Ich habe Bluthochdruck, muss ich Medikamente absetzen?
Es gibt bisher keine Empfehlung für das Weglassen eines Medikamentes. Der Wirkmechanismus der Infektion wurde mit dem ACE-2 Rezeptor in Verbindung gebracht, es hat sich allerdings nicht erwiesen, dass die Einnahme eines ACE-Hemmers (z.B. Ramipril) oder eines AT1-Blockers (z.B. Candesartan) die Infektion begünstigt. Ein Absetzen dieser Medikamente wird ausdrücklich nicht empfohlen. Sprechen Sie mit Ihrem Kardiologen, wenn Sie Fragen zu Ihrer Medikation haben.
Ich habe Asthma, muss ich Kortison absetzen?
Es gibt keine Empfehlung dafür, bei einer COVID-19 Infektion Ihre Medikamente zu verändern, insbesondere sollten kortisonhaltige Medikamente nicht eigenständig abgesetzt werden. Als Patient mit Asthma oder COPD und einer nachgewiesenen Infektion nehmen Sie bitte umgehend Kontakt mit Ihrem Pulmonologen auf.
Welche Erkrankungen sind besonders ungünstig bei einer Infektion?
Das sind verschiedene Vorerkrankungen wie zum Beispiel Bluthochdruck, Diabetes mellitus, Übergewicht, COPD, Asthma, Herzinsuffizienz, koronare Herzerkrankung, Herzklappenfehler oder die Kombination mehrerer. Bei einer Infektion können Sie sich auch mit Ihrem Kardiologen am Telefon besprechen.
Ich bin herzkrank, was muss ich beachten?

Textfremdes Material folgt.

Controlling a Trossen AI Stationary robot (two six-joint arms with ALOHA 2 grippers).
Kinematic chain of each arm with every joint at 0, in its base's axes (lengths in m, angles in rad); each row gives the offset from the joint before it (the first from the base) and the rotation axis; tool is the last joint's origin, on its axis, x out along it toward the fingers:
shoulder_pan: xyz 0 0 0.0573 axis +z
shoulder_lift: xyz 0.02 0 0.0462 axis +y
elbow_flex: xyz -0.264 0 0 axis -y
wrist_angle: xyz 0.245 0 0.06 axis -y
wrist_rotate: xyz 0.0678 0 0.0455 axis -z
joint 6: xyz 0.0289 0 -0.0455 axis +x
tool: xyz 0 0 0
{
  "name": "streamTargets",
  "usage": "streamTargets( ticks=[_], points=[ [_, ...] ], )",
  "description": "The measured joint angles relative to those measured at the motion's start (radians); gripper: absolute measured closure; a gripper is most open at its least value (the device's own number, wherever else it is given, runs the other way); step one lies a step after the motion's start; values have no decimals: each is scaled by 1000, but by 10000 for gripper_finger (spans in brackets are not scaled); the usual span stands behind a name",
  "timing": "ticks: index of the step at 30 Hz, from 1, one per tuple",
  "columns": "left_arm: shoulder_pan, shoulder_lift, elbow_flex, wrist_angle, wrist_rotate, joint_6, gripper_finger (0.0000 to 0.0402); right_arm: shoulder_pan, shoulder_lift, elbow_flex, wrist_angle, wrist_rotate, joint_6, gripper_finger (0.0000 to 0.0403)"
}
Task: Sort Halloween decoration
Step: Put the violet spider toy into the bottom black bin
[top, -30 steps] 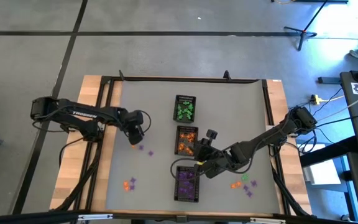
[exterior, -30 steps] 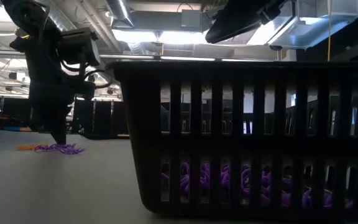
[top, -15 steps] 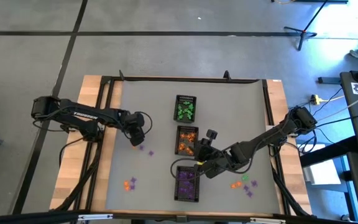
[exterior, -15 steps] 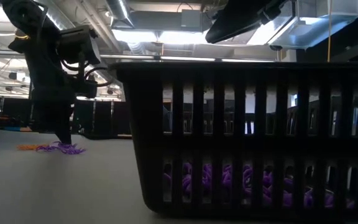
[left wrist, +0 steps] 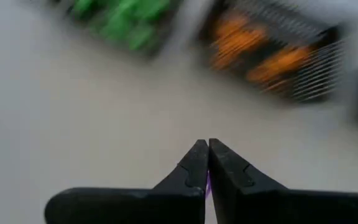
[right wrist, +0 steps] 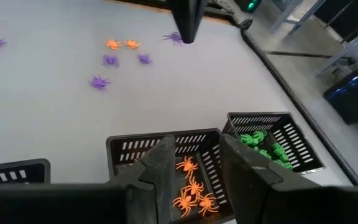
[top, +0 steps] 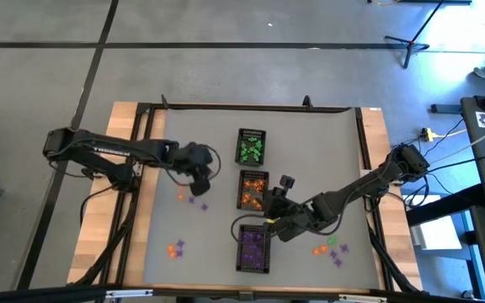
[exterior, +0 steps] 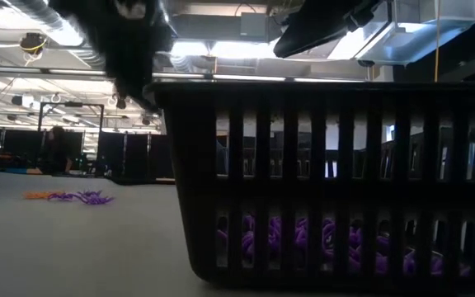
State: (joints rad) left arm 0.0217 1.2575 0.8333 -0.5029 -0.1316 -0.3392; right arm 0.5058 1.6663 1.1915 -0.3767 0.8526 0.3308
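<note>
Left pincer hung above the tabletop, pinched shut on a purple trinket between its tips; right pincer gaped, empty, over the orange tray.

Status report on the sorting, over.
Left gripper shut on a purple trinket, above the table. Right gripper open over orange tray, close to purple tray. Loose trinkets remain.
</note>
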Motion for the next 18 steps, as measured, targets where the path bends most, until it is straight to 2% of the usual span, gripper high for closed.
streamTargets(
  ticks=[5,10,14,18],
  points=[
    [-226,1,20,259,12,33,401,73,-32,0,6,126,-23,279],
    [-427,68,25,493,-47,89,401,151,-84,0,49,237,3,279],
    [-508,196,117,513,-88,132,401,177,-89,1,124,224,2,279],
    [-530,353,262,504,-67,188,401,177,-82,1,175,173,15,279]
  ],
)
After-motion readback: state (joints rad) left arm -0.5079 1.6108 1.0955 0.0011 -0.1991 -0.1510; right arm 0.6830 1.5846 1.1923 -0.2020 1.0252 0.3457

Wenn Sie keine Beschwerden haben und nicht mit COVID-19 erkrankt sind, sollten Sie wie gewohnt Ihren Kardiologen aufsuchen, falls Sie Beschwerden haben, vereinbaren Sie bitte einen zeitnahen Termin. Sollten Sie sich infiziert haben und nach einer Quarantäne nicht mehr ansteckend sein, suchen Sie baldmöglichst Ihren Kardiologen auf, insbesondere wenn sie neu Herzrhythmusstörungen z.B. ein Herzstolpern haben oder eine Kurzatmigkeit. Selten kann eine überstandene Infektion auch Folgeerkrankungen an anderen als Organen auslösen, so kann insbesondere das Herz davon betroffen sein.
Was kann bei einer Infektion mit COVID-19 passieren?
Unsere Gesundheit ist keine statische Größe, sie hängt immer von den Umständen ab: ein Patient mit gut eingestelltem Blutdruck oder Diabetes mellitus, stabiler Herzinsuffizienz, COPD ohne akute Exazerbation, stabiler koronarer Herzkrankheit ist sicher weniger anfällig für einen schweren Verlauf als bei einer akuten Verschlechterung dieser Vorerkrankung. Auf der anderen Seite sind bei den bisherigen schweren Verläufen überproportional viele Menschen mit Herzkreislauferkrankungen betroffen. Die Infektion kann sich negativ auf die Lungenfunktion und Herztätigkeit auswirken. In besonders schweren Fällen kann eine stationäre Behandlung notwendig sein.